__Available data__.
------------------------------------------------
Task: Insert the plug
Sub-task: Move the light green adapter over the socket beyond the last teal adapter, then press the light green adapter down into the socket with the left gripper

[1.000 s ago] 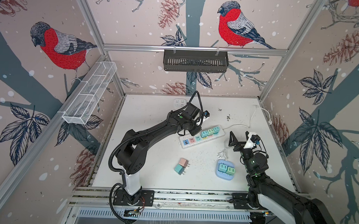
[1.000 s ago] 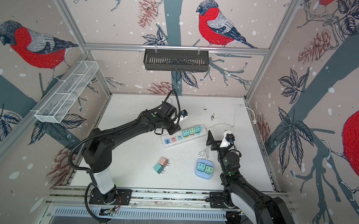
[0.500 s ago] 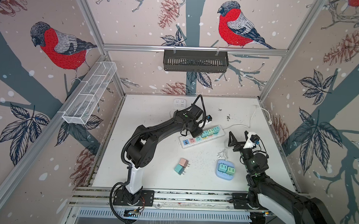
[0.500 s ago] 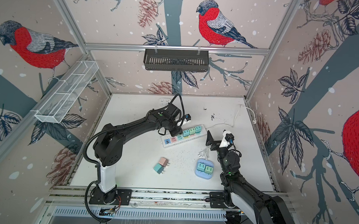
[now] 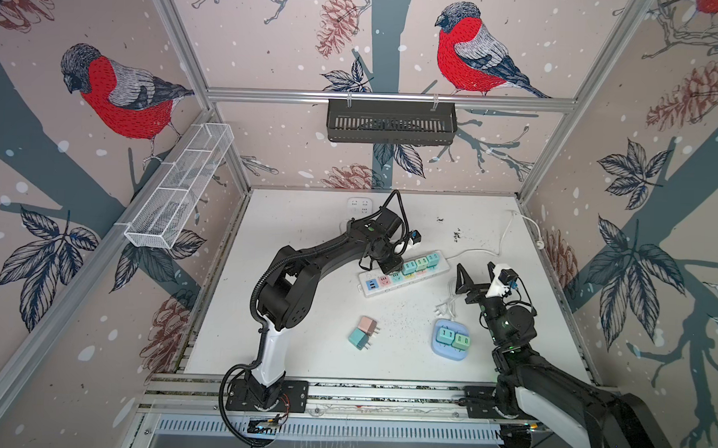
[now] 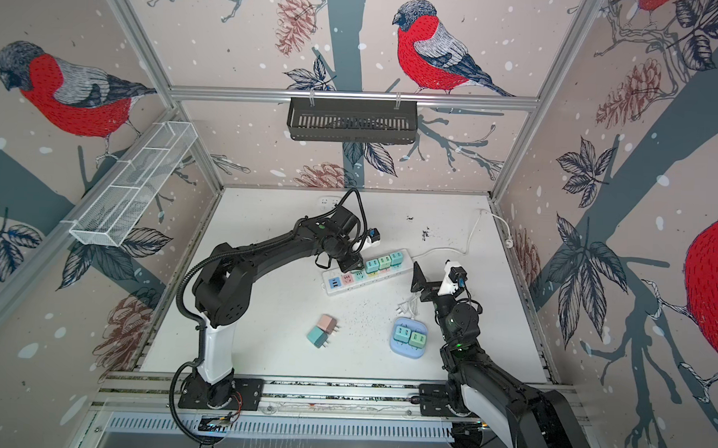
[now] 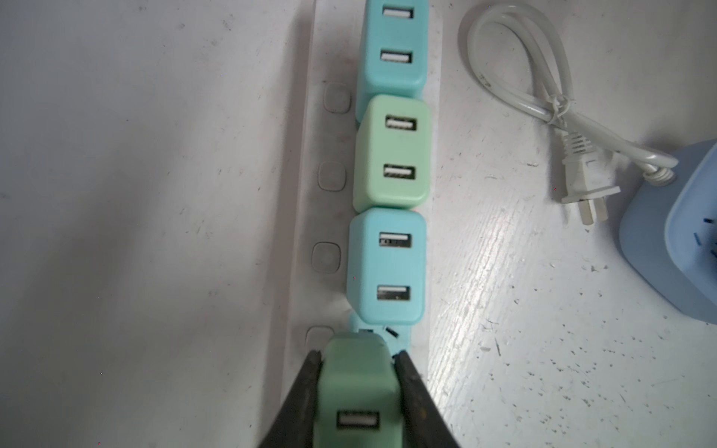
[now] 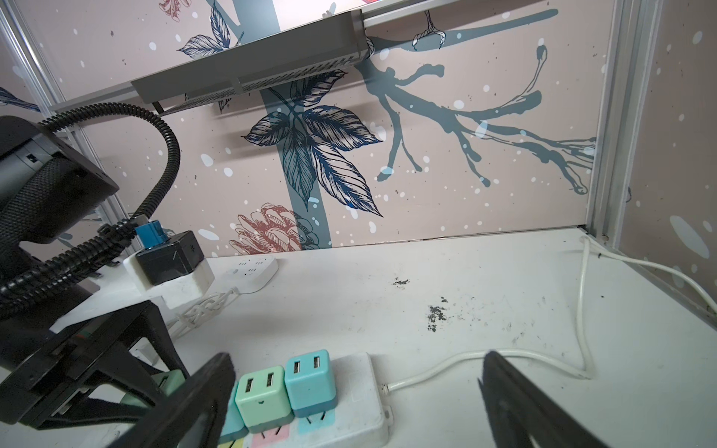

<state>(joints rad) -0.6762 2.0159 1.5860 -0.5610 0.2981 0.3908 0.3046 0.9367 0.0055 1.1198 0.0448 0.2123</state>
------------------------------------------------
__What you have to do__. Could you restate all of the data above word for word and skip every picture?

__Exercise solution__.
Task: Insert the plug
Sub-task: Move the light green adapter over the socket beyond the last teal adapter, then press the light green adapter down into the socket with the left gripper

[1.000 s ago] 
[1.000 s ago] 
[0.500 s ago] 
[0.500 s ago] 
[now] 
[now] 
[now] 
[now] 

<state>(joints rad) -0.6762 2.0159 1.5860 -0.5610 0.2981 0.3908 0.3046 0.9367 0.0055 1.1198 0.0448 0.2123</state>

There is no more to the output, and the exercise is done.